Manipulating T cells to target cancer cells has worked to treat some cancers. Researchers are investigating whether the same approach might be used to curb the dysregulated immune response that underlies autoimmune disease.
Cellular therapies like chimeric antigen receptor (CAR) T cells could represent a promising new avenue by which to treat autoimmune diseases, according to a recent review article. The authors cautioned, however, that most of the research testing CAR-based therapies has been in very early-stage trials.
CAR T cells are human cells that have been genetically modified to express a synthetic receptor, The cells have been used successfully as a therapy in several types of cancer, such as large B-cell lymphoma and multiple myeloma.
Writing in the journal Cells, co-authors Györgyi Műzes, M.D, Ph.D.,and Ferenc Sipos, M.D., Ph.D., of Semmelweis University in Hungary, noted that the primary cause of autoimmune disease is the dysregulation and removal of autoreactive T and B lymphocytes. They said as scientists have had success investigating the factors that trigger autoimmunity, they have also helped identify therapeutic targets.
“A better knowledge of pathogenic pathways and recent developments in cell production have led to the creation of new, specific treatments that significantly change interactions between cells and patient outcomes,” they wrote.
The authors outlined a number of autoimmune diseases in which CAR T cells or similar therapies have been studied, with varying results.
For instance, in systemic lupus erythematosus (SLE), they said there is “great promise.” In animal models, CAR T cells have been shown to reduce symptoms and extend survival, they said. In two small human studies (one of 5 patients, the other involving just one patient), CAR T cells led to remission for at least 8 months and 20 months, respectively. There are currently at least four clinical trials of CAR T cells in SLE taking place, they said.

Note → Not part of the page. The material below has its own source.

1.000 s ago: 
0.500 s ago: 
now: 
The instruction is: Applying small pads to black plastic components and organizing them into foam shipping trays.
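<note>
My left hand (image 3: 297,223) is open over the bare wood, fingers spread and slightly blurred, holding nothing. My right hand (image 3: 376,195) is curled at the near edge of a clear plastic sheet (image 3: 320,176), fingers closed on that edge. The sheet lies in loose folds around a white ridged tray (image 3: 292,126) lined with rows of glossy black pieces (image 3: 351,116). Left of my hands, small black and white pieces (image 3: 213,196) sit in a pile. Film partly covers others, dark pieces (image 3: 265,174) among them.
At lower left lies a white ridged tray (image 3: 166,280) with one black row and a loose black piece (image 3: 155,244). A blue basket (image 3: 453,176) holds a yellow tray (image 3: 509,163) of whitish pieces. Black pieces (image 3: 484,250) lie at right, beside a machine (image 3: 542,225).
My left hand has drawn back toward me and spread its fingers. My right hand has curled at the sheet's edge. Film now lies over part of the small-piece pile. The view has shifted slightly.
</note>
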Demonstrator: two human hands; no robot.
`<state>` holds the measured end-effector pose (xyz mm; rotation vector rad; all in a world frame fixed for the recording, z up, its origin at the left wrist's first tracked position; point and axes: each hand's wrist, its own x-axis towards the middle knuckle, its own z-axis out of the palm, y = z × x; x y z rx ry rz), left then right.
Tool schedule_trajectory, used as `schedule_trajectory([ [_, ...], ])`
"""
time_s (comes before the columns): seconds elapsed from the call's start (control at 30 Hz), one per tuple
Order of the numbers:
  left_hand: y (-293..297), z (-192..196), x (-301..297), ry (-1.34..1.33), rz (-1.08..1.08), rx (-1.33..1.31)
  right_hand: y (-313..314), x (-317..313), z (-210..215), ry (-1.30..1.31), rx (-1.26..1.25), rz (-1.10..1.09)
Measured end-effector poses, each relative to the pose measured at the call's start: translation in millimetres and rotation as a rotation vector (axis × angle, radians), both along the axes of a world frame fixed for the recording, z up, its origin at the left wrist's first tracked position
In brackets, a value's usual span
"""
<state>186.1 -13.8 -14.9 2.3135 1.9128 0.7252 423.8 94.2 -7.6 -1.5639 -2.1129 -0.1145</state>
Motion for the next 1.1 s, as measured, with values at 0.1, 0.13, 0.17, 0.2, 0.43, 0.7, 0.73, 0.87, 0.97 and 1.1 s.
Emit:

In Sjogren’s syndrome, no animal studies have yet taken place, but the authors said there is a single-arm, open label trial of compound CAR T cells currently underway to test the therapy’s safety and efficacy.
In rheumatoid arthritis, while the authors said there are logical reasons to think CAR T cells could be beneficial, the current scientific literature is minimal, and there were no ongoing trials as of the authors’ writing.
CAR-based therapies are also being studied in systemic sclerosis, immune-mediated neurological disorders, and pemphigus vulgaris, among others, they said.
There are, however, a number of limitations that Műzes and Sipos said need to be considered when think about the use of CAR T cells. The therapies are time-intensive, costly and require significant expertise to create and administer. Advances in technology and the processes used to make the therapies may help alleviate those limitations, but Műzes and Sipos said the future of those advances remains to be seen.
They also noted that CAR T cell therapy has side effects such as cytokine release syndrome and neurotoxicity. Another challenge they mentioned is identifying which autoantigens to target.
The investigators said it remains unclear what role CAR T cells will ultimately play in autoimmune therapy, but they said the existing data indicate that the therapies could lead to positive results.
“These encouraging findings may pave the way for an additional ambitious therapy objective of obtaining extended remissions, which may become attainable in the near future,” wrote Műzes and Sipos. They added the proviso that if such therapies are developed, another layer of research will need to identify ways in which patients would be most likely to benefit from the therapy.